Yubikey 5 HMAC-SHA1 Challenge/Response with APDU commands

Question

I’m developping following this reference guide, I try a simple HMAC-SHA1 Challenge/Response with APDU commands.

I tested the APDU commands with a Yubikey 4 : it works without problems

Using reader: "Yubico Yubikey 4 CCID 0"
Sending APDU: "00a4040008a000000527200101"
APDU response: "040301030300010f00009000"
Sending APDU: "000130000953616d706c65202332"
APDU response: "0922d3405faa3d194f82a45830737d5cc6c75d249000"

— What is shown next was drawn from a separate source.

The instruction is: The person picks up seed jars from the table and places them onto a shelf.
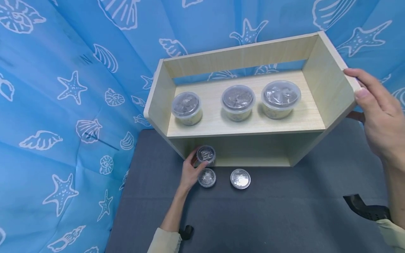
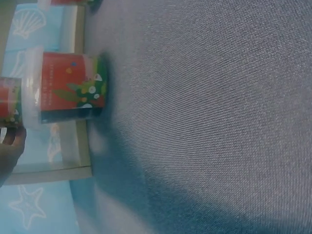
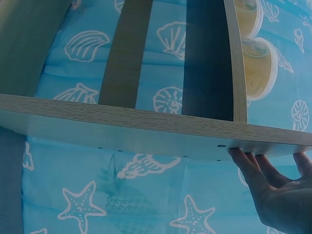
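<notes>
My left hand (image 1: 190, 172) grips a small round tub (image 1: 206, 154) with a clear lid, at the lower left opening of a wooden shelf (image 1: 243, 137). A lidded tub (image 1: 207, 178) stands just in front of it on the dark cloth; in the left wrist view this tub (image 2: 70, 85) shows a red label with flowers, and the held tub (image 2: 9, 100) is partly cut off. My right hand (image 1: 384, 119) holds the shelf's right side panel near its upper front corner. The right wrist view shows fingertips (image 3: 236, 152) touching that panel's outer face.
Three larger lidded tubs (image 1: 238, 102) stand on the upper board. Another small tub (image 1: 240, 179) sits on the dark cloth (image 1: 269, 218) in front of the shelf. A blue curtain (image 1: 79, 116) with shell prints hangs behind and to the left.
</notes>
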Demonstrator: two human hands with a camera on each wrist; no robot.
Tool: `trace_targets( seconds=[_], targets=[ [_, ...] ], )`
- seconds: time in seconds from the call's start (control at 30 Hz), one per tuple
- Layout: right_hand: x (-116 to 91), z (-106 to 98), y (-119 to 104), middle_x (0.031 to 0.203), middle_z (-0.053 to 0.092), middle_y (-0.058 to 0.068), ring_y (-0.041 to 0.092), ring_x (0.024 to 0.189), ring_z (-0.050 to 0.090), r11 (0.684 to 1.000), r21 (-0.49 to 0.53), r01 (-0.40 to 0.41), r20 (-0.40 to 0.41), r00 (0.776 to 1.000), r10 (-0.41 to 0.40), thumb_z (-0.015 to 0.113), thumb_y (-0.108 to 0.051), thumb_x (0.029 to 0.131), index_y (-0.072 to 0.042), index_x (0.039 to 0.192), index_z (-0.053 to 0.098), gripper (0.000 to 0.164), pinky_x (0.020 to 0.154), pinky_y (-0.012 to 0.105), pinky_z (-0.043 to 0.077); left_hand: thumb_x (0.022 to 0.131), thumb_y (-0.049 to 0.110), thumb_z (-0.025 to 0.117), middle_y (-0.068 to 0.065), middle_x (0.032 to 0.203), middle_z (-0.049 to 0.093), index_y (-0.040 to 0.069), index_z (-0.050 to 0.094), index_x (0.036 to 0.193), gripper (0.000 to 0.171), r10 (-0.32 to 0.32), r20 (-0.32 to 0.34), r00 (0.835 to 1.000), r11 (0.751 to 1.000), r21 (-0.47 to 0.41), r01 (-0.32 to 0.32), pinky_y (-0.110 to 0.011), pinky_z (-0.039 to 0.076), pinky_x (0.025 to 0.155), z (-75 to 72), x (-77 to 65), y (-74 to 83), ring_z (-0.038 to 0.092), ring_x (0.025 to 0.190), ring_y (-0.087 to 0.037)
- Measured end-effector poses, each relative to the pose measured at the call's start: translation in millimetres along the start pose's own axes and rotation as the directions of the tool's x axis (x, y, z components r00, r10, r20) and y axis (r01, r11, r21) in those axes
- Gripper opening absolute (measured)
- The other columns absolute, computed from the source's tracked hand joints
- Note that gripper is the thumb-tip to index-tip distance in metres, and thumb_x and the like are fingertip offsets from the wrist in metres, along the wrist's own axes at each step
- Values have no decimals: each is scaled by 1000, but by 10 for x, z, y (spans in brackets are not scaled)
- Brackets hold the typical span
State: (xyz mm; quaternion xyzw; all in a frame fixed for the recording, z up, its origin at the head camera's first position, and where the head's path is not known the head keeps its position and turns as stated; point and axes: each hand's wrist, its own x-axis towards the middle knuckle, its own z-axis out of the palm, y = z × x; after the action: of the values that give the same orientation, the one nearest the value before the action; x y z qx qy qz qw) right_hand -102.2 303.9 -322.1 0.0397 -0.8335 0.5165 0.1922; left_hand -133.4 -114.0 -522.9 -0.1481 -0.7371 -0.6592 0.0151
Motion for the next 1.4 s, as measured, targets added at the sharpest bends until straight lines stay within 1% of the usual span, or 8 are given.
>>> trace_targets(
  seconds=[0.2, 0.3, 0.43, 0.77, 1.0, 1.13, 1.23, 1.4],
  targets=[
    [0, -8, 3, 156, 33, 6, 20, 130, 38, 1000, -16, -8, 0, 1000, 8, 33, -19, 109, -24, 156, 32, 47, 117, 52, 20, 86, -15, 66, -34, 142, 43, -17, 37, 142, 63, -4, -23, 1000, 997, -77, 2, -42, 38, 110, 20, 9, -105, 44, 131, -46],
    [-2, -12, 4, 156, 33, 6, 19, 130, 38, 1000, -19, -11, 2, 1000, 11, 32, -19, 109, -24, 156, 32, 47, 117, 51, 21, 85, -16, 66, -34, 145, 40, -18, 37, 142, 64, -26, -22, 999, 995, -94, 23, -47, 35, 111, 30, 0, -153, 42, 133, -46],
    [1, -17, -2, 157, 33, 5, 19, 130, 38, 1000, -19, -18, 2, 1000, 18, 33, -19, 109, -25, 156, 32, 47, 117, 52, 20, 84, -17, 66, -35, 147, 35, -19, 35, 142, 66, -60, -11, 998, 990, -130, 58, -50, 32, 112, 47, -10, -210, 39, 135, -46],
    [-1, -20, 2, 157, 33, 4, 17, 129, 38, 1000, -28, -8, 10, 1000, 8, 33, -17, 109, -24, 156, 31, 48, 117, 46, 23, 88, -17, 62, -35, 147, 37, -17, 30, 146, 65, -135, -50, 990, 969, -216, 122, -42, 35, 112, 96, 3, -336, 37, 137, -46],
    [15, -7, -5, 156, 34, 5, 18, 128, 39, 1000, -16, 3, 7, 1000, -3, 34, -15, 109, -24, 156, 32, 48, 116, 44, 26, 91, -14, 60, -35, 146, 38, -15, 28, 148, 65, -171, -41, 984, 966, -203, 160, -33, 40, 108, 99, -22, -408, 38, 136, -45],
    [21, 2, -15, 154, 35, 6, 20, 128, 40, 1000, -1, 3, -13, 1000, -3, 35, -16, 108, -23, 155, 34, 47, 116, 50, 23, 94, -9, 59, -34, 147, 38, -13, 25, 149, 65, -188, -36, 981, 966, -189, 178, -28, 40, 108, 89, -28, -422, 37, 137, -43],
    [19, 6, -14, 154, 35, 7, 21, 129, 40, 1000, 7, 6, -23, 1000, -5, 35, -17, 108, -22, 155, 35, 47, 115, 54, 21, 95, -7, 58, -34, 148, 37, -12, 23, 151, 66, -202, -30, 979, 963, -187, 193, -29, 38, 109, 87, -21, -433, 36, 139, -42],
    [14, 16, -4, 154, 35, 6, 20, 128, 41, 1000, -2, 5, -20, 1000, -5, 34, -18, 108, -23, 155, 35, 47, 115, 50, 24, 96, -6, 58, -31, 149, 37, -9, 24, 152, 66, -175, -50, 983, 973, -163, 165, -25, 38, 108, 90, -21, -649, 36, 140, -39]
  ],
)
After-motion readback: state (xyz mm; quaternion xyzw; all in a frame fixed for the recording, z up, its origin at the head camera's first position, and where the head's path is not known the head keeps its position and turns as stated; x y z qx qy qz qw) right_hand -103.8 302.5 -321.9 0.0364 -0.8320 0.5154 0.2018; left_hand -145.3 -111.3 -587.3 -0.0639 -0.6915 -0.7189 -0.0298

The same commands fail with my Yubikey 5 nano :

Using reader: "Yubico YubiKey OTP+CCID 0"
Sending APDU: "00a4040008a000000527200101"
APDU response: "0504030303009000"
Sending APDU: "000130000953616d706c65202332"
APDU response: "6985"

The 69 85 response means "Conditions of use not satisfied."

Both slots are configured for HMAC-SHA1 challenge. I suspect there is some bug in the yubikey 5 firmware : is there something I’m missing ?

Answer 1

I received an answer from the Yubico customer support ; this is a 5.4.3 firmware limitation.

In the YubiKey 5.4.3 firmware, when communicating over a physical connection, the OTP function can only accept APDUs which configure the OTP behaviors. If you would like to access the Challenge-Response over a physical connection, please use the HID interface - this is detailed in the Desktop SDK documentation: https://docs.yubico.com/yesdk/users-manual/application-otp/how-to-calculate-a-challenge-response-code.html. Please be aware that the current limitation is only for the physical connection. When communicating with the YubiKey over NFC, the Challenge-Response function works as expected, and the APDUs will behave in the same manner as observed in the 4.X firmware.